I’m currently working at Apple as an AIML Research Scientist. I develop human-centered AI tools for accelerating developers, and train machine learning models for understanding user interfaces. I also build large-scale data collection pipelines for collecting human-labeled datasets to train these models. I have a strong interest in building better tools to help developers make their interfaces more accessible. I have developed and released production level code for multiple features at Apple, including Screen Recognition and Accessibility Inspector.
Achievements
- Accessibility Developer Tools: Developed a large scale system to collect and report accessibility issues for mobile apps, used for internal accessibilty reporting for multiple prominent Apple apps, and released as an Xcode feature in Accessibility Inspector.
- UI Understanding: Developed ML driven internal framework (Swift and Python) used by 20+ teams and products to recognize UI elements.
- Screen Recognition: The first on-device ML model to recognize and announce iOS app UI for VoiceOver, benefiting 20M+ blind users. CHI Best Paper award.
- Recognized expert on accessibility developer tools.
Graduate School: I earned a Ph.D. in Computer Science at the University of Washington. I was advised by Amy Ko and James Fogarty. I researched systems and interfaces for UX/UI designers that apply techniques from diverse areas including program analysis, synthesis, constraint solving, and machine learning.
Through this research, I created systems to help interface designers explore and adapt alternative and example interfaces, and analyze the usability of an interface without needing to collect any data.
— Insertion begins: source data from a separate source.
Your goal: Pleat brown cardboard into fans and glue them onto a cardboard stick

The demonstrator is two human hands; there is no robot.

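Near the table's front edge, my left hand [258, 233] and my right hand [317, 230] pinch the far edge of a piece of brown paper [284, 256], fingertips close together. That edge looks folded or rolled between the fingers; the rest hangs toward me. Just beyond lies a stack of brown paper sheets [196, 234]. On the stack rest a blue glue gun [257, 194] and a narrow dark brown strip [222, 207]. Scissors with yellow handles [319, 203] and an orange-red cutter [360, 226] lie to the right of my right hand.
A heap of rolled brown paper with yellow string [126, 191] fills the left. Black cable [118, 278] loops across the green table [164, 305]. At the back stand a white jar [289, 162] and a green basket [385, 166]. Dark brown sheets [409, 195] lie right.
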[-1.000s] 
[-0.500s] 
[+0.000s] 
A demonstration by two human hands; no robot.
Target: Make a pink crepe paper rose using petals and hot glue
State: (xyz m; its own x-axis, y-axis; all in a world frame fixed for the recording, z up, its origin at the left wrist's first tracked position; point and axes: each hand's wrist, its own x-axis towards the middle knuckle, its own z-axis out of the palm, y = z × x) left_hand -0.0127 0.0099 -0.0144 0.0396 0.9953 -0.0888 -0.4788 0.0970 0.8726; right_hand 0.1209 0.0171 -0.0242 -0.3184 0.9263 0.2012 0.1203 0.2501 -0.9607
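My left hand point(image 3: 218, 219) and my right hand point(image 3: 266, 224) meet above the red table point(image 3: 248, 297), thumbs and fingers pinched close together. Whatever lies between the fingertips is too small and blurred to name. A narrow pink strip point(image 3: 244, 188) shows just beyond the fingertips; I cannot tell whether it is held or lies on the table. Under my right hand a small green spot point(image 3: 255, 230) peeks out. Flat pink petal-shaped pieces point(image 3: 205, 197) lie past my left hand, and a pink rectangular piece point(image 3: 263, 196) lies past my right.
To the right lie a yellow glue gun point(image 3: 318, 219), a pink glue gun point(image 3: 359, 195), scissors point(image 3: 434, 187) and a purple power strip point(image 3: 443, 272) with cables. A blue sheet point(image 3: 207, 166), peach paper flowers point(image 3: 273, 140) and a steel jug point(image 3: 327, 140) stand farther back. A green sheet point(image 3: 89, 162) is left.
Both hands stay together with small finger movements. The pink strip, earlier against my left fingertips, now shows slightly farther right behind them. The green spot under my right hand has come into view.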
For this research, I collaborated with industry researchers through internships with Adobe Research and Google, and have conducted over 100 interviews and study sessions with interface designers. My research was supported by the National Science Foundation Graduate Research Fellowship.
Industry: Previously, I spent 3 years working as a full-time software development engineer at Microsoft, where I helped build a web interface framework for Microsoft Dynamics, and specialized in user interface layout, patterns, and visual regression testing.